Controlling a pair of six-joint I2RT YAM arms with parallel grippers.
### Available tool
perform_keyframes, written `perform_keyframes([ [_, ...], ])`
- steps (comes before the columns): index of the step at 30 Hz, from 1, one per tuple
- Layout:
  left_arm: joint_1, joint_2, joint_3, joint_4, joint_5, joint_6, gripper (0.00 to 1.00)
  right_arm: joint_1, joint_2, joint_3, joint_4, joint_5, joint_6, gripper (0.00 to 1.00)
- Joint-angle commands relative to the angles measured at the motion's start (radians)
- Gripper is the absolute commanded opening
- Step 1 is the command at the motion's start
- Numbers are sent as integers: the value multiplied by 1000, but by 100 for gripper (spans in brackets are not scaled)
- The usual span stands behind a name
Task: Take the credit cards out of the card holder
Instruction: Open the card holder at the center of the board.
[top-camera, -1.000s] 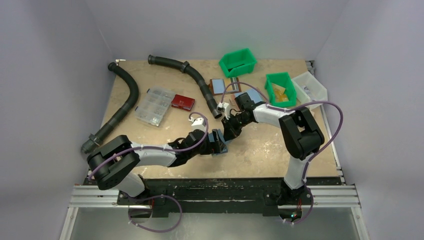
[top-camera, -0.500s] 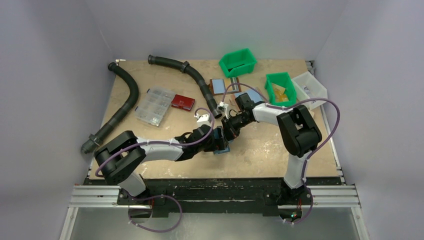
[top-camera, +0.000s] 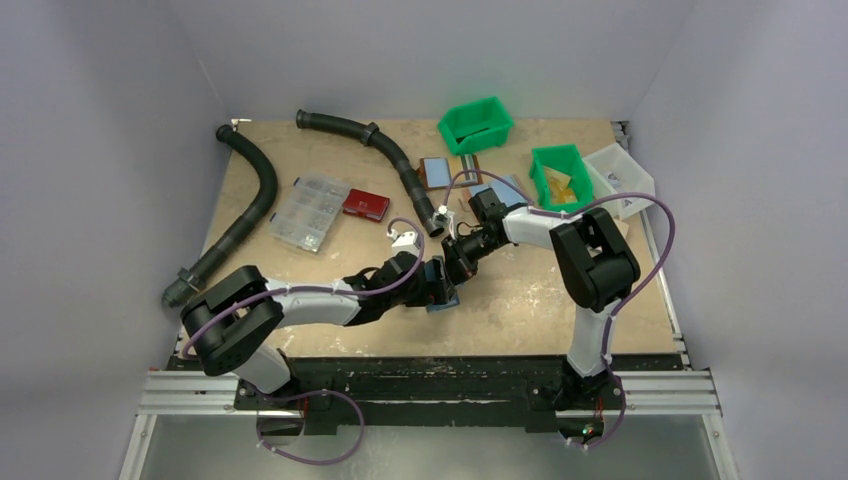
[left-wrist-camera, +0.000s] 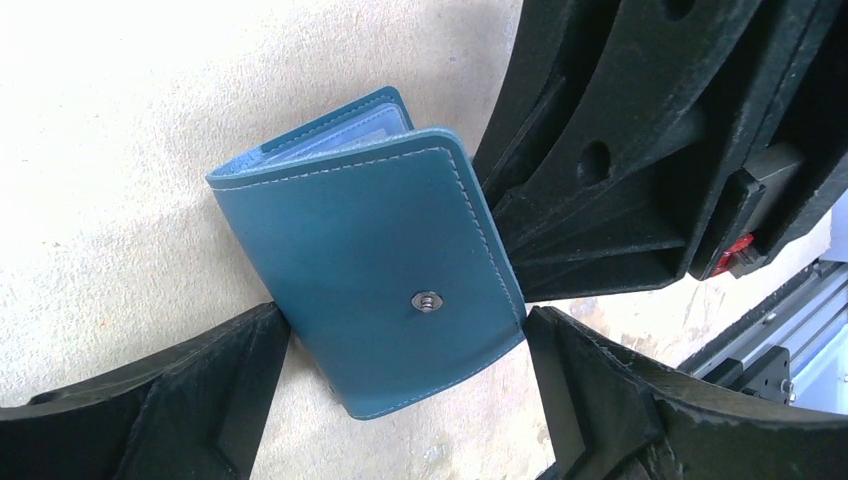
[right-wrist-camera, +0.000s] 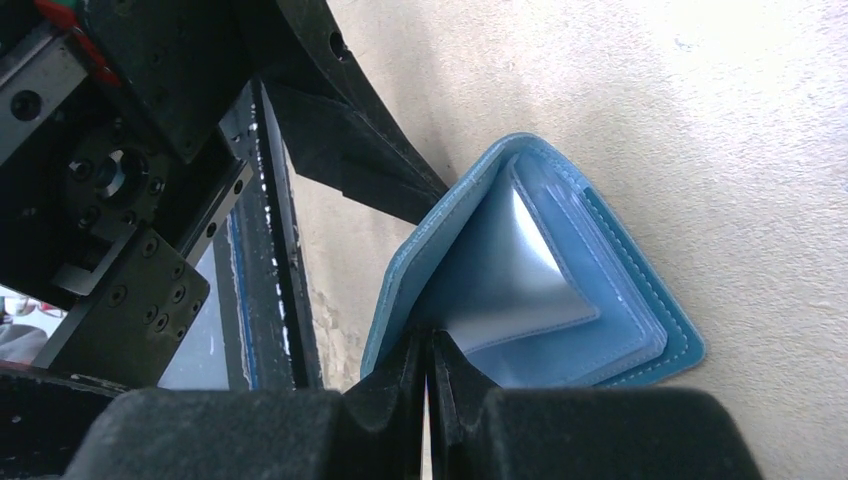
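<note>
At table (top-camera: 520, 300) centre | card holder (left-wrist-camera: 370, 270) half-open, mouth toward right tool (right-wrist-camera: 430, 350) pinching inner pocket | left tool (left-wrist-camera: 405, 332) clamps cover

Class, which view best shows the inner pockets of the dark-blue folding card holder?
Right wrist: the dark-blue folding card holder gapes open, its clear sleeves visible. Left wrist shows only the outer cover and snap; top external, a tiny sliver.

The card holder (left-wrist-camera: 370, 270) is covered in smooth, faintly shiny blue leather-like material, sewn with pale thread; a small metal snap stud (left-wrist-camera: 427, 301) is set in its cover. Its inner pockets (right-wrist-camera: 520, 270) are made of clear, glossy plastic film. The fingers (left-wrist-camera: 200, 400) of the left gripper (left-wrist-camera: 405, 340) are seen as matt, grainy black plastic. The tabletop (left-wrist-camera: 120, 150) is seen as pale, matt, slightly rough board.
</note>
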Motion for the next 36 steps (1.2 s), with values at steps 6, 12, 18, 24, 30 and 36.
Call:
perform_keyframes([
  [6, 1, -50, -17, 100, 52, 49, 99, 11, 10, 36, -33, -106, -7, 13],
  [12, 1, -75, -28, 116, 58, 62, 100, 12, 16, 37, -38, -114, -11, 13],
  [18, 1, -108, -49, 153, 74, 81, 100, 13, 22, 37, -39, -122, -13, 14],
  [24, 1, -89, -8, 53, 34, 90, 99, 13, 26, 39, -40, -148, -12, 15],
  [30, 1, -41, 52, -69, -13, 85, 84, 12, 34, 41, -32, -189, -3, 20],
  [36, 4, -50, 61, -114, -32, 86, 35, 13, 38, 40, -24, -219, 6, 26],
])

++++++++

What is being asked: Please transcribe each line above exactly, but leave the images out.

Exercise solution:
Controlling a pair of six-joint I2RT YAM arms with parallel grippers.
### Available tool
perform_keyframes, written `perform_keyframes([ [_, ...], ])`
- steps (comes before the columns): index of the step at 30 Hz, from 1, one per tuple
- Layout:
  left_arm: joint_1, joint_2, joint_3, joint_4, joint_5, joint_6, gripper (0.00 to 1.00)
  right_arm: joint_1, joint_2, joint_3, joint_4, joint_5, joint_6, gripper (0.00 to 1.00)
- Joint-angle commands relative to the angles measured at the motion's start (radians)
- Gripper is the absolute commanded opening
- Step 1 is the command at the motion's start
- Numbers are sent as integers: the value multiplied by 1000, but by 100 for gripper (spans in brackets are not scaled)
- The usual span stands behind a name
Task: Take the credit cards out of the card holder
Instruction: Open the card holder at the center of the board.
[top-camera, -1.000s] 
[top-camera, -0.500s] 
[top-camera, +0.000s] 
[left-wrist-camera, +0.000s] 
[right-wrist-camera, +0.000s] 
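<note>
At table (top-camera: 520, 300) centre | card holder (left-wrist-camera: 370, 270) half-open, mouth toward right tool (right-wrist-camera: 430, 350) pinching inner pocket | left tool (left-wrist-camera: 405, 332) clamps cover

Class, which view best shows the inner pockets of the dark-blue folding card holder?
Right wrist: the dark-blue folding card holder gapes open, its clear sleeves visible. Left wrist shows only the outer cover and snap; top external, a tiny sliver.

The card holder (left-wrist-camera: 370, 270) is covered in smooth, faintly shiny blue leather-like material, sewn with pale thread; a small metal snap stud (left-wrist-camera: 427, 301) is set in its cover. Its inner pockets (right-wrist-camera: 520, 270) are made of clear, glossy plastic film. The fingers (left-wrist-camera: 200, 400) of the left gripper (left-wrist-camera: 405, 340) are seen as matt, grainy black plastic. The tabletop (left-wrist-camera: 120, 150) is seen as pale, matt, slightly rough board.
</note>
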Motion for the next 36 steps (1.2 s), with values at steps 6, 12, 18, 24, 30 and 36.
Call:
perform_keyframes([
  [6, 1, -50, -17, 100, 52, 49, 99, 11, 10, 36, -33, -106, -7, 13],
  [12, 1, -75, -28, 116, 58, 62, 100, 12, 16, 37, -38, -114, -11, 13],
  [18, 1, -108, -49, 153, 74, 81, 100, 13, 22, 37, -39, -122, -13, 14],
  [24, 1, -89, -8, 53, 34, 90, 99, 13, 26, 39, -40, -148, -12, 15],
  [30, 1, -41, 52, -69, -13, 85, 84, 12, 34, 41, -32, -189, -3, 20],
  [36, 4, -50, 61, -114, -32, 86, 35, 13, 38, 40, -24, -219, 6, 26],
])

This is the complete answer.